2.7.3. Duduk dan Tekanan Darah
Sikap atau posisi duduk membuat tekanan darah cenderung stabil. Hal ini dikarenakan
pada saat duduk sistem vasokonstraktor simpatis terangsang dan sinyal-sinyal saraf pun
dijalarkan secara serentak melalui saraf rangka menuju ke otot-otot rangka tubuh, terutama otototot abdomen.

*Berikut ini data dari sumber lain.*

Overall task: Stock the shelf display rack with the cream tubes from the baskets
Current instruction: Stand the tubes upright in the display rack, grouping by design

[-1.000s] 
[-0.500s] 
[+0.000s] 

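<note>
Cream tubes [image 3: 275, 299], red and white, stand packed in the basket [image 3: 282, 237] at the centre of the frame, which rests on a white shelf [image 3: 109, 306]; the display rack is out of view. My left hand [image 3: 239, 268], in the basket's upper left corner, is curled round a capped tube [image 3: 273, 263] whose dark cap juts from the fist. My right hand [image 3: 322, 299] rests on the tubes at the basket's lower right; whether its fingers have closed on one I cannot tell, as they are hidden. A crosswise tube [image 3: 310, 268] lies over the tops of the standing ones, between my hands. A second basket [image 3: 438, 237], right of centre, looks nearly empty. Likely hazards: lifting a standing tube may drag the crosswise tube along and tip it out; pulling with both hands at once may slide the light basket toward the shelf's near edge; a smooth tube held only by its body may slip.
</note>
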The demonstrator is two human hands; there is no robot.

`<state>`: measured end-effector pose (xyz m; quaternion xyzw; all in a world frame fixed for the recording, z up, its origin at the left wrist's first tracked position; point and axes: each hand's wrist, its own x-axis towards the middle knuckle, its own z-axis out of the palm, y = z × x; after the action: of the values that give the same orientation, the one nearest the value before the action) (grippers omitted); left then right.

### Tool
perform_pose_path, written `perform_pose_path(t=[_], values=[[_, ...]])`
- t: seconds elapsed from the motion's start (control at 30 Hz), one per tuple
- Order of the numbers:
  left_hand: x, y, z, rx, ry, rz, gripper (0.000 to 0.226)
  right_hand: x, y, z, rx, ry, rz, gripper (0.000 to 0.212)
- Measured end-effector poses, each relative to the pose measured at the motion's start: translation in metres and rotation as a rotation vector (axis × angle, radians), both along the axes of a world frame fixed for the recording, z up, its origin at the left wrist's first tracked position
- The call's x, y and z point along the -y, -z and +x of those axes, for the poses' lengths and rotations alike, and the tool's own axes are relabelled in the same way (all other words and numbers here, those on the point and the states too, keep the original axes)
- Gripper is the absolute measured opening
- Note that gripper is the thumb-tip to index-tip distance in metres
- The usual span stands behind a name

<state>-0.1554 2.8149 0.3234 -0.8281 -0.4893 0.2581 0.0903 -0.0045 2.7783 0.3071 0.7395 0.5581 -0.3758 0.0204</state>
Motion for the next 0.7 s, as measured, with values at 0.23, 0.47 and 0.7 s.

Keadaan ini akan meningkatkan tonus dasar otot-otot tersebut yang menekan
seluruh vena cadangan abdomen, membantu mengeluarkan darah dari cadangan vaskuler
abdomen ke jantung. Hal ini membuat jumlah darah yang tersedia bagi jantung untuk dipompa
menjadi meningkat.Keseluruhan respon ini disebut refleks kompresi abdomen (Guyton dan Hall,
2002).

2.7.4. Berbaring dan tekanan Darah

Pada posisi berbaring darah dapat kembali ke jantung secara mudah tanpa harus melawan
kekuatan gravitasi. Terlihat bahwa selama kerja pada posisi berdiri, isi sekuncup meningkat
secara linier dan mencapai nilai tertinggi pada 40% -- 60% VO2 maksimal. Pada posisi
berbaring, dalam keadaan istirahat isi sekuncup mendekati nilai maksimal sedangkan pada kerja
terdapat hanya sedikit peningkatan. Nilai pada posisi berbaring dalam keadaan istirahat hampir
sama dengan nilai maksimal yang diperoleh pada waktu kerja dengan posisi berdiri. Jumlah isi
sekuncup pada orang dewasa laki-laki mempunyai variasi antara 70 -- 100 ml. Makin besar
intensitas kerja (melebihi batas 85% dari kapasitas kerja) makin sedikit isi. sekuncup; hal ini
disebabkan memendeknya waktu pengisian diatole akibat frekuensi denyut jantung yang
meningkat (bila mencapai 180/menit maka 1 siklus jantung hanya berlangsung selama 0,3 detik
dan pengisian diastole merupakan bagian dari 0,3 detik tersebut) (Guyton, 2002).

Kesimpulan:
Dari hasil percobaan di atas dapat disimpulkan, kegiatan berbaring, duduk dan berdiri
menimbulkan tekanan sisto, yang hampir sama ( bunyi pertama) kemudian untuk fase korokof
2,3,4 dan 5 menimbulkan hasil yang berbeda. Untuk kegiatan yang membutuhkan aktifitas yang
berlebihan akan mempertinggi tekanan darah.